### [Assignment]
Each entry below should be echoed exactly, with pictures omitted.

### [Stored data]
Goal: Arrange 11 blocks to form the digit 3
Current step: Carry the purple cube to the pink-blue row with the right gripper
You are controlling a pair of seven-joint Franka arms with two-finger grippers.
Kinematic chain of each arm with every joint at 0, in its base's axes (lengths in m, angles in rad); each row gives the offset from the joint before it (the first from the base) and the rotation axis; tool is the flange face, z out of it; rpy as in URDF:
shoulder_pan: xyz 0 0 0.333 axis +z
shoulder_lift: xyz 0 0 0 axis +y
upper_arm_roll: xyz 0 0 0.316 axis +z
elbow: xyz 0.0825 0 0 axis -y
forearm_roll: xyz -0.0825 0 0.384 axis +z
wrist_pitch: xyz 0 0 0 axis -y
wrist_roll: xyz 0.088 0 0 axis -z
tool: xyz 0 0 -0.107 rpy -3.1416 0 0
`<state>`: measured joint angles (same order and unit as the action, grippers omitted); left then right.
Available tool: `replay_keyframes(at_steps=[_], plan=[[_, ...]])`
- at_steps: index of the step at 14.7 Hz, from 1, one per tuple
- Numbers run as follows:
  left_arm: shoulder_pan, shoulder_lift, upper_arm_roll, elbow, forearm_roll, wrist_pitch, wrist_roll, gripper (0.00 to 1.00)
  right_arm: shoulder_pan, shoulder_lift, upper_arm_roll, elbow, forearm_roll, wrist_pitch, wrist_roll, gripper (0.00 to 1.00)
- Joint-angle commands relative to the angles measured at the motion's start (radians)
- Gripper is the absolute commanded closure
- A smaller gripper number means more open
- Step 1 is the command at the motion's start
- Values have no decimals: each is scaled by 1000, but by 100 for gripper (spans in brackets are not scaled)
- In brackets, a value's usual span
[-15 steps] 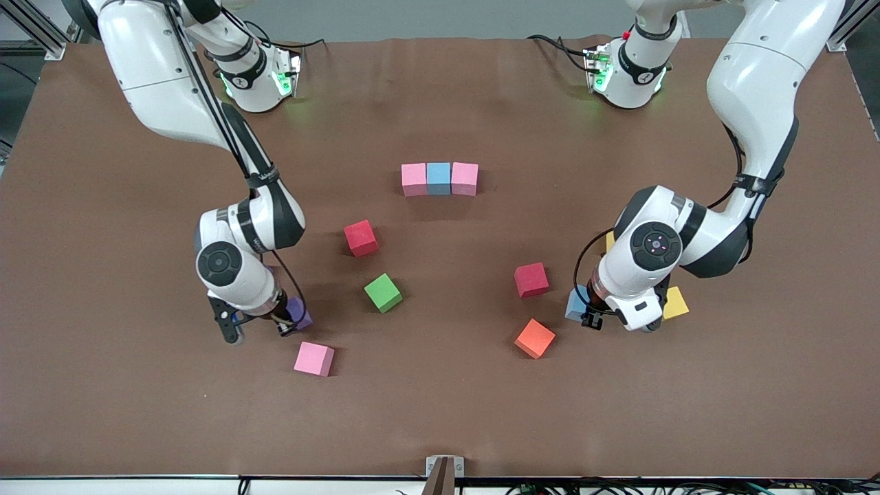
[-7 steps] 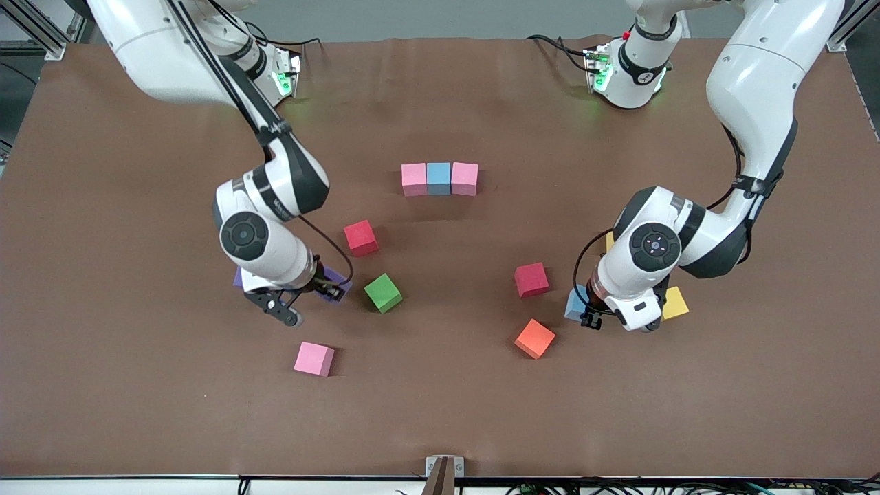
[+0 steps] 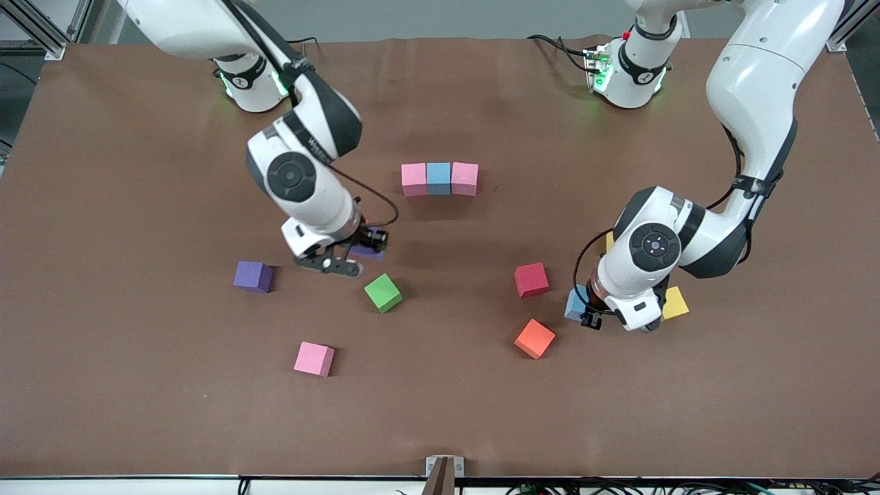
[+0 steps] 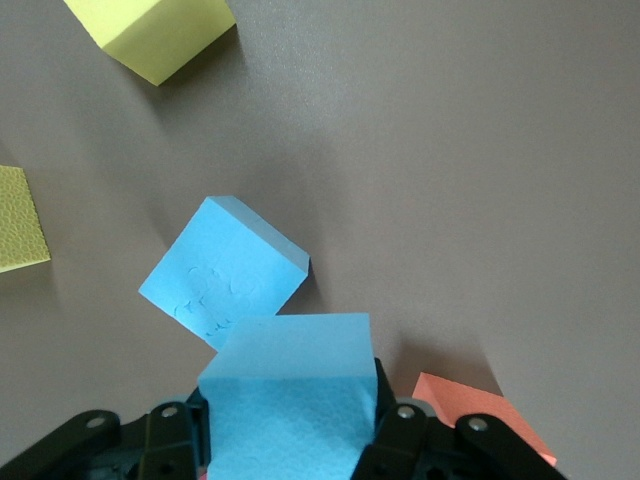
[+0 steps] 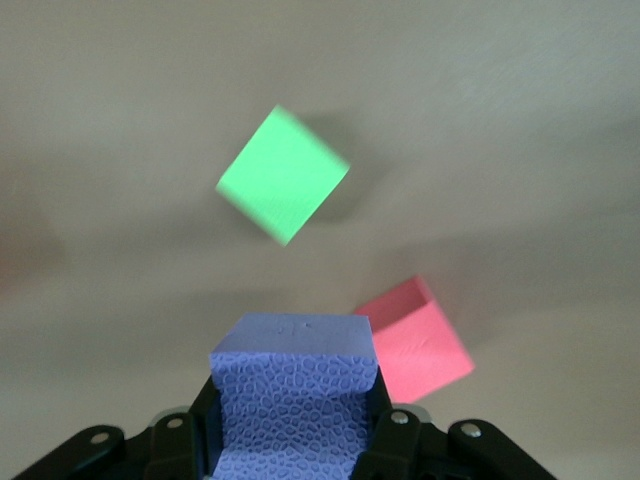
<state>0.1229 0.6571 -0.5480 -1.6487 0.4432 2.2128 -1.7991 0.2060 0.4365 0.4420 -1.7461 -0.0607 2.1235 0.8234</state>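
Observation:
My right gripper (image 3: 366,248) is shut on a purple block (image 5: 295,395) and hangs over the table's middle, just above a red block (image 5: 415,340) and beside the green block (image 3: 383,293). My left gripper (image 3: 586,313) is shut on a light blue block (image 4: 290,400), low beside another light blue block (image 4: 225,285). The only joined blocks are a row of pink (image 3: 414,179), light blue (image 3: 438,178) and pink (image 3: 465,179). Loose blocks include a second purple (image 3: 253,276), a red (image 3: 531,280), an orange (image 3: 535,338) and a pink (image 3: 314,359).
Two yellow cubes lie by the left arm's wrist: one (image 3: 674,302) nearer the front camera, the other (image 3: 609,240) mostly hidden by the arm. Open brown table surface stretches along the front edge and toward both ends.
My right gripper has lifted the purple block and carried it from beside the loose pink block to above the red block, uncovering the second purple block. The left arm has not moved.

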Motion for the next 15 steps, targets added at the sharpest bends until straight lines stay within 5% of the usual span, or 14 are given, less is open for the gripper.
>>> replay_keyframes(at_steps=[1,15], plan=[[-2,7,-4,14,11,-11,9,74,38,-48,7,-85,-33,16,-20,99],[-2,7,-4,15,11,-11,7,74,125,-82,7,-335,-100,312,36,99]])
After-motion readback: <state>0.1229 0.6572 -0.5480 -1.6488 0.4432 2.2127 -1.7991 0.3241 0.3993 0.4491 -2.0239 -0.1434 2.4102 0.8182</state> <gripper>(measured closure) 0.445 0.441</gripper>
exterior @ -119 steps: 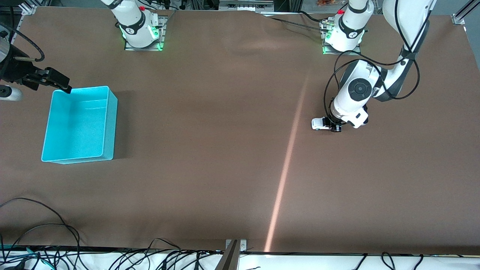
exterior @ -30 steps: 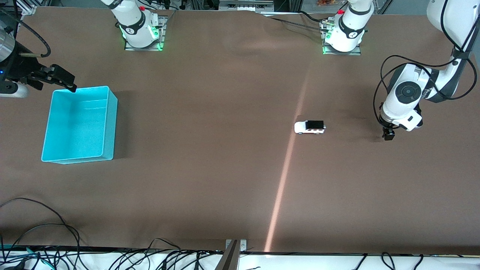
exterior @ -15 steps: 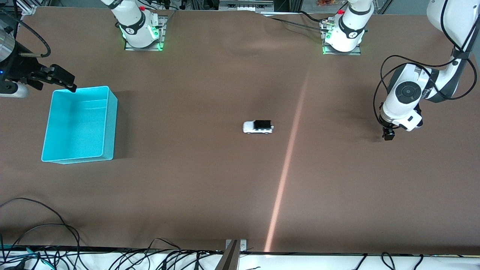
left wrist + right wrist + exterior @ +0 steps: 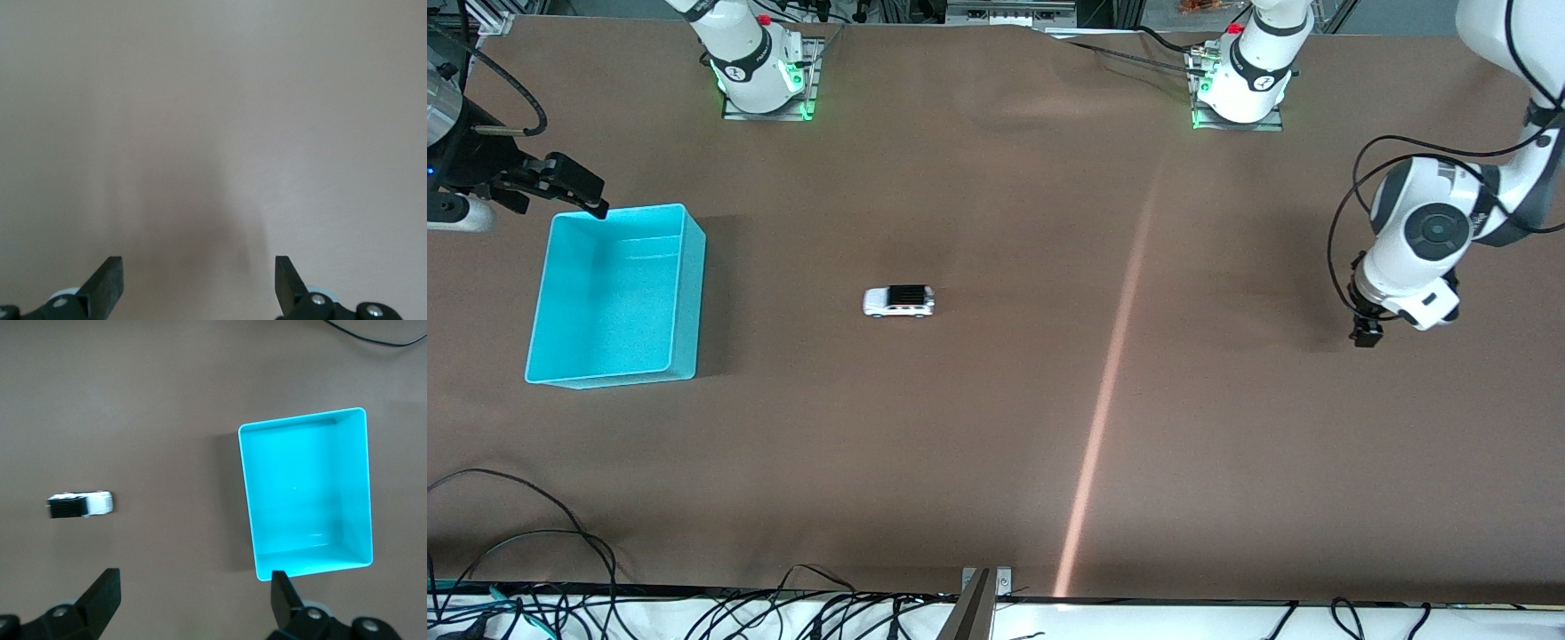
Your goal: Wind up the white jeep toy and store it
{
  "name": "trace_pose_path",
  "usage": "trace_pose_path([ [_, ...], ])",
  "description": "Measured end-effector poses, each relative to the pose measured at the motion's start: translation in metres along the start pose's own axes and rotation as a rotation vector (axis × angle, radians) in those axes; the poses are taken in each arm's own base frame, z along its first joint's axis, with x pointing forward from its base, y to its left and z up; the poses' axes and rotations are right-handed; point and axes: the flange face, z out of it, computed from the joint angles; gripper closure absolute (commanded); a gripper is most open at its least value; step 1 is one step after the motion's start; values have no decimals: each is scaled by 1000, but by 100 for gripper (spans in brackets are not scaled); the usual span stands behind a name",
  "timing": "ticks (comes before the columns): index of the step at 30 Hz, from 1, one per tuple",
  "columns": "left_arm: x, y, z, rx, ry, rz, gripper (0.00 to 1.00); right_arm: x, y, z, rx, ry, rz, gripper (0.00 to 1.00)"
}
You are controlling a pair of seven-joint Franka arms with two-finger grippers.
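- The white jeep toy (image 4: 899, 301) sits on its wheels on the brown surface (image 4: 996, 444), in the open stretch between the two arms, somewhat closer to the right arm's end, with its white nose pointing toward the cyan bin (image 4: 615, 295).
- The bin stands well apart from the toy, at the right arm's end of the surface, and it looks empty.
- The left end effector (image 4: 1367, 335) hangs low over the left arm's end of the surface, jaws spread wide and holding nothing; its wrist view shows only bare surface. This arm waits.
- The right end effector (image 4: 574, 191) hovers over the bin's corner farthest from the front camera, jaws also wide apart and empty; its wrist view takes in both the toy and the bin.
- The step in hand looks like fetching the toy for storage. To do it well, the right end effector should settle over the toy, line its jaws across the narrow body, come straight down, and close on the sides rather than the wheels.
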Motion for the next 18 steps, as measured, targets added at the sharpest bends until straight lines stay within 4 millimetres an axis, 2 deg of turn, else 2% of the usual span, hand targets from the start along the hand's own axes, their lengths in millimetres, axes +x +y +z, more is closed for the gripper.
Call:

### [Answer to this exercise]
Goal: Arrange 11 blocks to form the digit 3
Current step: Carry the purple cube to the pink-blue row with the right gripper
You are controlling a pair of seven-joint Franka arms with two-finger grippers.
Kinematic chain of each arm with every joint at 0, in its base's axes (lengths in m, angles in rad); each row gives the offset from the joint before it (the first from the base) and the rotation axis; tool is the flange face, z out of it; rpy as in URDF:
shoulder_pan: xyz 0 0 0.333 axis +z
shoulder_lift: xyz 0 0 0 axis +y
upper_arm_roll: xyz 0 0 0.316 axis +z
elbow: xyz 0.0825 0 0 axis -y
forearm_roll: xyz -0.0825 0 0.384 axis +z
wrist_pitch: xyz 0 0 0 axis -y
wrist_roll: xyz 0.088 0 0 axis -z
tool: xyz 0 0 -0.107 rpy -3.1416 0 0
`<state>`: measured joint angles (same order and unit as the action, grippers omitted); left then right.
Available tool: `replay_keyframes(at_steps=[_], plan=[[_, ...]])`
- at_steps: index of the step at 14.7 Hz, from 1, one per tuple
- Numbers run as follows:
  left_arm: shoulder_pan, shoulder_lift, upper_arm_roll, elbow, forearm_roll, wrist_pitch, wrist_roll, gripper (0.00 to 1.00)
  right_arm: shoulder_pan, shoulder_lift, upper_arm_roll, elbow, forearm_roll, wrist_pitch, wrist_roll, gripper (0.00 to 1.00)
- Joint-angle commands relative to the angles measured at the motion's start (radians)
- Gripper is the absolute commanded closure
- A smaller gripper number means more open
- Step 1 is the command at the motion's start
- Values have no decimals: each is scaled by 1000, but by 100 for gripper (spans in brackets are not scaled)
- In brackets, a value's usual span
[-15 steps] 
[-7 steps] 
[+0 steps] 
[+0 steps] 
[+0 steps] 
<state>0.1229 0.6571 -0.5480 -1.6487 0.4432 2.2128 -1.7991 0.2060 0.4365 0.4420 -1.7461 -0.0607 2.1235 0.8234</state>
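Observation:
My right gripper (image 3: 366,248) is shut on a purple block (image 5: 295,395) and hangs over the table's middle, just above a red block (image 5: 415,340) and beside the green block (image 3: 383,293). My left gripper (image 3: 586,313) is shut on a light blue block (image 4: 290,400), low beside another light blue block (image 4: 225,285). The only joined blocks are a row of pink (image 3: 414,179), light blue (image 3: 438,178) and pink (image 3: 465,179). Loose blocks include a second purple (image 3: 253,276), a red (image 3: 531,280), an orange (image 3: 535,338) and a pink (image 3: 314,359).
Two yellow cubes lie by the left arm's wrist: one (image 3: 674,302) nearer the front camera, the other (image 3: 609,240) mostly hidden by the arm. Open brown table surface stretches along the front edge and toward both ends.
My right gripper has lifted the purple block and carried it from beside the loose pink block to above the red block, uncovering the second purple block. The left arm has not moved.
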
Motion for the next 15 steps, targets added at the sharpest bends until straight lines stay within 5% of the usual span, or 14 are given, less is open for the gripper.
>>> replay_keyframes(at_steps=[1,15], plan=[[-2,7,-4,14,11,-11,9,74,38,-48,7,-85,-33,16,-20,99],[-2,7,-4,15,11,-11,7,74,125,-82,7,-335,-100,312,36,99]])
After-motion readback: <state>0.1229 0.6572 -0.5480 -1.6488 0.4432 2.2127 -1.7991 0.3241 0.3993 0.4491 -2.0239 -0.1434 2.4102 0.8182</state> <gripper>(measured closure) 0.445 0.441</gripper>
exterior @ -119 steps: 
exterior @ -30 steps: 
exterior @ -15 steps: 
left wrist + right wrist + exterior @ +0 steps: 
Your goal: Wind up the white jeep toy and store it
{
  "name": "trace_pose_path",
  "usage": "trace_pose_path([ [_, ...], ])",
  "description": "Measured end-effector poses, each relative to the pose measured at the motion's start: translation in metres along the start pose's own axes and rotation as a rotation vector (axis × angle, radians) in those axes; the poses are taken in each arm's own base frame, z along its first joint's axis, with x pointing forward from its base, y to its left and z up; the poses' axes and rotations are right-handed; point and axes: the flange face, z out of it, computed from the joint angles; gripper closure absolute (commanded); a gripper is most open at its least value; step 1 is one step after the motion's start; values have no decimals: each is scaled by 1000, but by 100 for gripper (spans in brackets are not scaled); the usual span stands behind a name",
  "timing": "ticks (comes before the columns): index of the step at 30 Hz, from 1, one per tuple",
  "columns": "left_arm: x, y, z, rx, ry, rz, gripper (0.00 to 1.00); right_arm: x, y, z, rx, ry, rz, gripper (0.00 to 1.00)"
}
You are controlling a pair of seven-joint Franka arms with two-finger grippers.
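- The white jeep toy (image 4: 899, 301) sits on its wheels on the brown surface (image 4: 996, 444), in the open stretch between the two arms, somewhat closer to the right arm's end, with its white nose pointing toward the cyan bin (image 4: 615, 295).
- The bin stands well apart from the toy, at the right arm's end of the surface, and it looks empty.
- The left end effector (image 4: 1367, 335) hangs low over the left arm's end of the surface, jaws spread wide and holding nothing; its wrist view shows only bare surface. This arm waits.
- The right end effector (image 4: 574, 191) hovers over the bin's corner farthest from the front camera, jaws also wide apart and empty; its wrist view takes in both the toy and the bin.
- The step in hand looks like fetching the toy for storage. To do it well, the right end effector should settle over the toy, line its jaws across the narrow body, come straight down, and close on the sides rather than the wheels.
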Motion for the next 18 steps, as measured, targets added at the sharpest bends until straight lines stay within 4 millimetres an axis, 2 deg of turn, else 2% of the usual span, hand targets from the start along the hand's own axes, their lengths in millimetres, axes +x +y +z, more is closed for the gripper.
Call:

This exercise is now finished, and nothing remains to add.